Print out the data below with every line intact.

%%

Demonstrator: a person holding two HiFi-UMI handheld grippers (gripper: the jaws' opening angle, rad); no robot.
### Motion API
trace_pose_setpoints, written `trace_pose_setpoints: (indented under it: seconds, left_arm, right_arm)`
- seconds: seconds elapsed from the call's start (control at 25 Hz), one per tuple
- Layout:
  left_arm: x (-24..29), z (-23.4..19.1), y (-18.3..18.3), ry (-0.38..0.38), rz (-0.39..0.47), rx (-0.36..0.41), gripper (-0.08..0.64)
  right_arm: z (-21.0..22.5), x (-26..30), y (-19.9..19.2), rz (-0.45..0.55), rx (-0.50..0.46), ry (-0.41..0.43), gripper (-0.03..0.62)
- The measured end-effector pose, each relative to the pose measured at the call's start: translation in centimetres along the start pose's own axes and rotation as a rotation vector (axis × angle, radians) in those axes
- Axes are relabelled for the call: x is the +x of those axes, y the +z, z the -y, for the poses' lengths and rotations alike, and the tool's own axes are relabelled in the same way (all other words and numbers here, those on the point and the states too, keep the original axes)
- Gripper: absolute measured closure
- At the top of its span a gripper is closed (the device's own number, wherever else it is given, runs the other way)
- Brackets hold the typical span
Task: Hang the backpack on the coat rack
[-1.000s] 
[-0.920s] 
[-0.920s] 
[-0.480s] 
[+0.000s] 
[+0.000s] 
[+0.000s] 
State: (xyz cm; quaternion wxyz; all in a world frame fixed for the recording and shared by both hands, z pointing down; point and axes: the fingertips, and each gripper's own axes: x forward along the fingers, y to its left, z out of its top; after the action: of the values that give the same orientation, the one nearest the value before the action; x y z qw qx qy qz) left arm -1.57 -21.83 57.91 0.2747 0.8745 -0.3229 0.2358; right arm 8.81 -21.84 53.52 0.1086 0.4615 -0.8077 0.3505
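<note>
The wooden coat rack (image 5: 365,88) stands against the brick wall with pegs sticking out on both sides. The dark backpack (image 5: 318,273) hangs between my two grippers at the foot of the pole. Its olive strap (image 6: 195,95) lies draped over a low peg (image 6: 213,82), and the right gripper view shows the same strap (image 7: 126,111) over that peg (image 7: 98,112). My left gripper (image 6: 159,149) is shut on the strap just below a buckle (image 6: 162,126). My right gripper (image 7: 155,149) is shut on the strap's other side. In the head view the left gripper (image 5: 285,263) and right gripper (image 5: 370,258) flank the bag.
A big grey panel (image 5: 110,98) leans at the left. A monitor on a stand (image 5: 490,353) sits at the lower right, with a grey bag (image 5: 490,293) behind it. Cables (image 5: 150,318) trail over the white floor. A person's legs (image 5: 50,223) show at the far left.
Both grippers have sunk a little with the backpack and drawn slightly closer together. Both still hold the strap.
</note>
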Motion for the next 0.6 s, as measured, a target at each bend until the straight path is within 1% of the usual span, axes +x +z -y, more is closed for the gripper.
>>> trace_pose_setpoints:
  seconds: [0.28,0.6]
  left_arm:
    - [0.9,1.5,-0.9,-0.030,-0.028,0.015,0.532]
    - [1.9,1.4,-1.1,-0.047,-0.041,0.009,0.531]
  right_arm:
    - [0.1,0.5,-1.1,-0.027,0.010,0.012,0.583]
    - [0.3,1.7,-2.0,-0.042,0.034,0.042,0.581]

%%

▸ **TASK ANSWER**:
Demonstrator: a person holding two HiFi-UMI handheld grippers (gripper: the jaws' opening angle, rad); no robot.
### Motion API
trace_pose_setpoints, written `trace_pose_setpoints: (indented under it: seconds, left_arm, right_arm)`
- seconds: seconds elapsed from the call's start (control at 25 Hz), one per tuple
- Layout:
  left_arm: x (-24..29), z (-23.4..19.1), y (-18.3..18.3), ry (-0.38..0.38), rz (-0.39..0.47), rx (-0.36..0.41), gripper (-0.08..0.64)
  right_arm: z (-21.0..22.5), x (-26..30), y (-19.9..19.2), rz (-0.45..0.55), rx (-0.50..0.46), ry (-0.41..0.43), gripper (-0.03..0.62)
- The measured end-effector pose, each relative to the pose measured at the call's start: translation in centimetres along the start pose's own axes and rotation as a rotation vector (axis × angle, radians) in those axes
- Axes are relabelled for the call: x is the +x of those axes, y the +z, z the -y, for the poses' lengths and rotations alike, and the tool's own axes are relabelled in the same way (all other words and numbers here, those on the point and the states too, keep the original axes)
- Gripper: absolute measured closure
- At the top of its span a gripper is closed (the device's own number, wherever else it is given, runs the other way)
- Brackets hold the typical span
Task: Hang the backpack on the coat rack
[-1.000s] 
[-0.920s] 
[-0.920s] 
[-0.480s] 
[+0.000s] 
[+0.000s] 
[+0.000s] 
State: (xyz cm; quaternion wxyz; all in a world frame fixed for the recording and shared by both hands, z pointing down; point and axes: the fingertips, and each gripper's own axes: x forward along the fingers, y to its left, z out of its top; after the action: of the values that give the same orientation, the one nearest the value before the action; x y z qw qx qy qz) left arm -1.57 -21.83 57.91 0.2747 0.8745 -0.3229 0.2358; right arm 8.81 -21.84 53.52 0.1086 0.4615 -0.8077 0.3505
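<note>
The wooden coat rack (image 5: 365,88) stands against the brick wall with pegs sticking out on both sides. The dark backpack (image 5: 318,273) hangs between my two grippers at the foot of the pole. Its olive strap (image 6: 195,95) lies draped over a low peg (image 6: 213,82), and the right gripper view shows the same strap (image 7: 126,111) over that peg (image 7: 98,112). My left gripper (image 6: 159,149) is shut on the strap just below a buckle (image 6: 162,126). My right gripper (image 7: 155,149) is shut on the strap's other side. In the head view the left gripper (image 5: 285,263) and right gripper (image 5: 370,258) flank the bag.
A big grey panel (image 5: 110,98) leans at the left. A monitor on a stand (image 5: 490,353) sits at the lower right, with a grey bag (image 5: 490,293) behind it. Cables (image 5: 150,318) trail over the white floor. A person's legs (image 5: 50,223) show at the far left.
Both grippers have sunk a little with the backpack and drawn slightly closer together. Both still hold the strap.
</note>
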Motion for the next 0.6 s, as measured, a target at each bend until the straight path is within 1% of the usual span, axes +x +z -y, more is closed for the gripper.
>>> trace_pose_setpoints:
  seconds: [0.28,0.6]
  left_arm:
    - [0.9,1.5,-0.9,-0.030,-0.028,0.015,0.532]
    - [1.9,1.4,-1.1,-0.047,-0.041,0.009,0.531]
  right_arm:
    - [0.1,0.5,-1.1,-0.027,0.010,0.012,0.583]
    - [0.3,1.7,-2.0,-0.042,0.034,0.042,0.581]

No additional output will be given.